Estado – Mas diante do pouco uso dos software livre, o Brasil não corre o risco de se isolar em termos de informática?

Stallman – Prefiro estar isolado e com liberdade do que unido em um esquema de escravidão. Prefiro estar isolado em um modelo de prosperidade e não sob um império.

Estado – O sr. tem algum plano de visitar o Brasil para conhecer melhor essa iniciativa do governo?

Stallman – Eu já fui várias vezes convidado a ir ao Brasil, mas me recuso, enquanto tiver de dar minhas impressões digitais à polícia. Sei que a culpa é dos Estados Unidos e que a medida é uma retaliação, mas sou contra o monitoramento do governo sobre as pessoas.’



Renato Cruz

‘Software livre: governo nega discriminar múltis’, copyright O Estado de S. Paulo, 24/09/04

‘‘Não vamos cair na armadilha de sermos chamados de xenófobos’, afirmou Renato Martini, diretor-presidente em exercício do Instituto Nacional de Tecnologia da Informação (ITI), ligado à Casa Civil.

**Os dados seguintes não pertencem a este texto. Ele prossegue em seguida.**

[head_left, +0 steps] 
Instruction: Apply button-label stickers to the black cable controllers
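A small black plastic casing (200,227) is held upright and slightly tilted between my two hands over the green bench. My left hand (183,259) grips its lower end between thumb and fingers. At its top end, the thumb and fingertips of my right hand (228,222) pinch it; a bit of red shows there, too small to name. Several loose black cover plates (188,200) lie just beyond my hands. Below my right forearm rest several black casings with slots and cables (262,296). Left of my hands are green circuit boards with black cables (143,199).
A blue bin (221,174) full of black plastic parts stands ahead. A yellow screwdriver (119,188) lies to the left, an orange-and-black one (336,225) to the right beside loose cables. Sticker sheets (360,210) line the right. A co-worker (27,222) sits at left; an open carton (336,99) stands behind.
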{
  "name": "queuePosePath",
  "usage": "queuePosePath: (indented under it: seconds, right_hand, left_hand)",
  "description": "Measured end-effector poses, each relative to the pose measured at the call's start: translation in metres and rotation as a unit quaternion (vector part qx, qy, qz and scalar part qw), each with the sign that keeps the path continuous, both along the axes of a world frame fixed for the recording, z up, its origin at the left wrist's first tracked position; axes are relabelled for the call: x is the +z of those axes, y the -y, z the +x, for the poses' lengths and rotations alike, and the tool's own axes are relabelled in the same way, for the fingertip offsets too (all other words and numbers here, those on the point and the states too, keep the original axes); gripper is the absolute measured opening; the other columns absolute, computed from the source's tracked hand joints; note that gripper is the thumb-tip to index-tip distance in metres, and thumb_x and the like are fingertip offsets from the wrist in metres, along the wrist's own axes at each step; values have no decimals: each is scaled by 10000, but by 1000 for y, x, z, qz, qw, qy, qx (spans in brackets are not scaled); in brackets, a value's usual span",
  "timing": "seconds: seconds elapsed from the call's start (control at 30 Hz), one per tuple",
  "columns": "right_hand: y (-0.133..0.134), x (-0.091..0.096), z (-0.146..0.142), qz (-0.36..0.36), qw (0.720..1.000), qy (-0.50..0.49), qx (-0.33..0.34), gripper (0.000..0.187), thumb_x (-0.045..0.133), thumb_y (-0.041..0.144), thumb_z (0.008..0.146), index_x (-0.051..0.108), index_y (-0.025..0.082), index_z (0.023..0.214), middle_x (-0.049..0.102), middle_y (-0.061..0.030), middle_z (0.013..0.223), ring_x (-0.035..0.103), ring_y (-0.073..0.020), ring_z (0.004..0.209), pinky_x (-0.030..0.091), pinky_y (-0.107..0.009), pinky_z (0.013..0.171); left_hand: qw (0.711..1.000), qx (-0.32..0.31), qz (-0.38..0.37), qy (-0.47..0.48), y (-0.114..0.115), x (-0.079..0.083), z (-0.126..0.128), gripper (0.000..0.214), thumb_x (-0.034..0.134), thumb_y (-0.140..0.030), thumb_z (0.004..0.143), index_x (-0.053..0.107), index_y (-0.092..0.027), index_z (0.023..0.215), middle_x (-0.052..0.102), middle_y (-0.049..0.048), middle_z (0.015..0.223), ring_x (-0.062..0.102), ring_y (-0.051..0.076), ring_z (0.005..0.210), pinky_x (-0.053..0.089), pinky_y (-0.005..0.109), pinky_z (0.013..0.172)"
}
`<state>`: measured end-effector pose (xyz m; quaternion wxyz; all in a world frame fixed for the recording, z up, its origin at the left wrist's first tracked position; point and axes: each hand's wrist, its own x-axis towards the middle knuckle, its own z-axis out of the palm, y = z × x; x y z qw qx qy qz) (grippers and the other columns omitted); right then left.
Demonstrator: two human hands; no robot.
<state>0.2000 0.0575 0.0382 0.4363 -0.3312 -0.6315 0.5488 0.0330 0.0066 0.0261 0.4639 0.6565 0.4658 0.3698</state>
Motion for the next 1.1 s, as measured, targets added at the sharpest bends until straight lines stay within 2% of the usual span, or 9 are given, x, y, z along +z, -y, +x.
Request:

‘O software livre é um fenômeno da globalização, filho da internet e da sociedade global.’ Martini respondeu à afirmação do presidente da Microsoft Brasil, Emilio Umeoka, publicada ontem pelo Estado, de que as multinacionais sentem dificuldade de participar dos programas sociais do governo.

‘O governo não discrimina empresas conforme sua nacionalidade, mas também não modifica sua política para agradar a uma única empresa’, continuou Martini. Por trás da discussão, está a opção do governo federal em adotar o software livre, como o sistema operacional Linux, principal concorrente do Windows, da Microsoft. O software livre pode ser usado, copiado e modificado livremente, sem pagar licença. O software proprietário, como da Microsoft, é pago e não pode ser modificado.

Na quarta-feira, a Microsoft anunciou apoio a um programa de inclusão digital, com a instalação de 18 centros públicos de acesso à internet, com duas organizações não-governamentais, o Sampa.org e o Cemina. O diretor-presidente do ITI disse que o objetivo do governo não é interferir na estratégia das empresas, ou mesmo do terceiro setor, e sim pôr em prática as políticas públicas, como a do software livre. ‘O terceiro setor segue o caminho que quiser, mas, na minha opinião, um projeto de inclusão digital com software proprietário é natimorto.’

O Brasil deve defender hoje o uso do software livre na ONU. A Microsoft participa das negociações.’